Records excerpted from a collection
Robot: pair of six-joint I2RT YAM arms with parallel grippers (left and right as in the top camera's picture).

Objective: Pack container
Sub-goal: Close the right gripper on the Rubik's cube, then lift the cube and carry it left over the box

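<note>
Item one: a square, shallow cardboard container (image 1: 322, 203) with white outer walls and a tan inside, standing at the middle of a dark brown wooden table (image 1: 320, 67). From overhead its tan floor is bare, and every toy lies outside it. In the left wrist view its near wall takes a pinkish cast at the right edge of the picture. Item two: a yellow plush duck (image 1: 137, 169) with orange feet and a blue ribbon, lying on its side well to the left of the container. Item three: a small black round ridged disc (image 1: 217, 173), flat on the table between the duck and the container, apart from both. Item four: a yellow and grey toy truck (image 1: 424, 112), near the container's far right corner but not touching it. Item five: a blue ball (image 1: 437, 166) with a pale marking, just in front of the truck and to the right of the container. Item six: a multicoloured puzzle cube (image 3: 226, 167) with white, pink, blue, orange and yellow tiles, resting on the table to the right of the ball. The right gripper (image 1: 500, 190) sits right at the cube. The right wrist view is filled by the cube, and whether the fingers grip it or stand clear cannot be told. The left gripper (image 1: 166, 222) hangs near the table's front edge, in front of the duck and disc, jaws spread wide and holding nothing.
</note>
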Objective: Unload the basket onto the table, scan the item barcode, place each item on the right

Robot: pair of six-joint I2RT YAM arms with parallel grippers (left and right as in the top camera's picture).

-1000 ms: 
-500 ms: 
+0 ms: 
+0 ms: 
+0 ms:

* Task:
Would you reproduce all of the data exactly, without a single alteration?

* Task solution:
Robot: pair of six-joint I2RT YAM arms with parallel grippers (left and right as in the top camera's picture).

Objective: Pack container
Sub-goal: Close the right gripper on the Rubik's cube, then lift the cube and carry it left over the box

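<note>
Item one: a square, shallow cardboard container (image 1: 322, 203) with white outer walls and a tan inside, standing at the middle of a dark brown wooden table (image 1: 320, 67). From overhead its tan floor is bare, and every toy lies outside it. In the left wrist view its near wall takes a pinkish cast at the right edge of the picture. Item two: a yellow plush duck (image 1: 137, 169) with orange feet and a blue ribbon, lying on its side well to the left of the container. Item three: a small black round ridged disc (image 1: 217, 173), flat on the table between the duck and the container, apart from both. Item four: a yellow and grey toy truck (image 1: 424, 112), near the container's far right corner but not touching it. Item five: a blue ball (image 1: 437, 166) with a pale marking, just in front of the truck and to the right of the container. Item six: a multicoloured puzzle cube (image 3: 226, 167) with white, pink, blue, orange and yellow tiles, resting on the table to the right of the ball. The right gripper (image 1: 500, 190) sits right at the cube. The right wrist view is filled by the cube, and whether the fingers grip it or stand clear cannot be told. The left gripper (image 1: 166, 222) hangs near the table's front edge, in front of the duck and disc, jaws spread wide and holding nothing.
</note>
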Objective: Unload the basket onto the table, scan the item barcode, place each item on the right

Robot: pair of six-joint I2RT YAM arms with parallel grippers (left and right as in the top camera's picture).

-1000 ms: 
-500 ms: 
+0 ms: 
+0 ms: 
+0 ms:

That is the complete output for this exercise.